I need to simulate a roughly normally distributed sample in R of size 500. 10%, i.e., 50 of the values should be larger than 50, the rest should be below 50 but still larger than 0.

I'm kind of stuck... any help is highly appreciated!


Solution

  • There is a way to do this.
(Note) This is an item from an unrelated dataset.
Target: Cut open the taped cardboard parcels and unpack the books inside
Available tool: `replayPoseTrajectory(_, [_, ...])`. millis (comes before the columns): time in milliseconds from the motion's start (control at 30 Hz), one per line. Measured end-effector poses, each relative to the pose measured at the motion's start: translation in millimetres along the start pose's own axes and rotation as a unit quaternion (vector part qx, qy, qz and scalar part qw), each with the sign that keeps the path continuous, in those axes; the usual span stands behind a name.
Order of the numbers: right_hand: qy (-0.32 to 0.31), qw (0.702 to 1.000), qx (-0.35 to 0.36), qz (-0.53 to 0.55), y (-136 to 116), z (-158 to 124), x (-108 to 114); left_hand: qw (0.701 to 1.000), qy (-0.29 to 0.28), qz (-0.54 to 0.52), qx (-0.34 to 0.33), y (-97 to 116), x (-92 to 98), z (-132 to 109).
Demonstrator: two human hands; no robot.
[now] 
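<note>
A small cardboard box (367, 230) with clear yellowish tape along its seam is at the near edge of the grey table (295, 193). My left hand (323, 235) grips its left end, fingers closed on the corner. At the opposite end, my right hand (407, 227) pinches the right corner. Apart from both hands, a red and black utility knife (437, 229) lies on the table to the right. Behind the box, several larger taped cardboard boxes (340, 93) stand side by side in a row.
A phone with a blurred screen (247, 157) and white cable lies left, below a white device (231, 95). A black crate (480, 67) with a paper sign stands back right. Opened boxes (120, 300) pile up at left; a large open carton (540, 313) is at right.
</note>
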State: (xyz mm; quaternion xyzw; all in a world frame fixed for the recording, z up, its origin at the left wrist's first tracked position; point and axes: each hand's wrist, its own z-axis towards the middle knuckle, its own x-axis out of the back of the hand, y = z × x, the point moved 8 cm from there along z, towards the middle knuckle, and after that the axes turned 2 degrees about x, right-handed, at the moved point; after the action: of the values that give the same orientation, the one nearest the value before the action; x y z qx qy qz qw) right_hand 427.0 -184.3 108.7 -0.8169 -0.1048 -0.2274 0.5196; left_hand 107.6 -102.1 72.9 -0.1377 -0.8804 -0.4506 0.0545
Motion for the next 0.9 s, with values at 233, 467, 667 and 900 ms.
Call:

First of all, take 502 samples:

    x <- rnorm(502)
    

    Now normalize the output so that the minimum is 0 and maximum is 1:

    x <- x - min(x)
    x <- x / max(x)
    

    Since the 0 and 1 are not random, we remove them from the sample:

    x <- x[-c(which.min(x), which.max(x))]
    

    Now we multiply the result by whichever number causes 10% of the sample to be greater than 50. We can use optimize for this:

    f <- function(a) abs(sum((a * x) > 50)/length(x) - 0.1)
    x <- optimize(f, c(0, 100))$minimum * x
    

    This gives us what appears to be a normally distributed sample:

    hist(x)
    

    And exactly 10% of the samples are above 50:

    length(x)
    #> [1] 500
    
    sum(x > 50)
    #> [1] 50
    

    None of the samples are less than 0:

    min(x)
    #> [1] 6.299734
    

    And the result is not statistically different from a normal distribution:

    shapiro.test(x)
    #> 
    #>  Shapiro-Wilk normality test
    #> 
    #> data:  x
    #> W = 0.99769, p-value = 0.7275
    

    Addendum

    Incidentally, if you only need a single sample, a quick alternative is:

    set.seed(4)
    x <- rnorm(500, 35.3, 12)
    

    Here, x is normally distributed with a minimum value of 1.22 and exactly 50 elements are over 50.